The management with participants during the lecture
The Nigerian economy is a departure from developing rural economy to adopting exotic institutions, a senior principal lecture in the Department of Banking and Finance, The Polytechnic, Ibadan, has said.
Mr Samuel Babalola made this statement while speaking with journalists at the fifth inaugural lecture held at the school premises Wednesday.
“Most of the banking systems in other countries develop from the grassroots; Nigeria needs to emulate that concept. We live and know ourselves in the community, we have checks and balances governing the community. So, if we develop from grassroots to the apex, instead of developing from the apex to the grassroots, development in the economy will be facilitated faster than what we are experiencing currently,” Mr Babalola said.
On the devaluation of the Nigerian currency, Babalola said it was a way of towing global economic line, and described rebasing the economy as more theoretical than reality. “When the fundamentals are not there and you are rebasing, telling Nigerians the economy is superior to South Africa’s and the best in Africa, and we know that the fundamentals are not there.
“How do we describe the state of unemployment; why the devaluation, and why are we trying to dollarize the naira? We are only impressing the world with that.”

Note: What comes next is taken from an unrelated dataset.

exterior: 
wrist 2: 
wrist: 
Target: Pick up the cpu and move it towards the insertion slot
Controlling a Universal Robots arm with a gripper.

The lecture, titled ‘Money, banking and economic development: the Nigerian experience,’ addressed the nexus between money, banking and economic development in the country. He elucidated his highly researched, personal judgment on the impact of money supply, commercial banks and monetary policies on the economic development of Nigeria.
Mr Babalola, however, urged the banks to overhaul their internal control systems and facilitate further the use of e-payment models and advised government to provide the necessary infrastructure for the banking sector to enhance minimal cost of banking services.
To Nigerians, he said, “It is not how much you earn that makes you wealthy, it is how much you save – spend judiciously and invest.”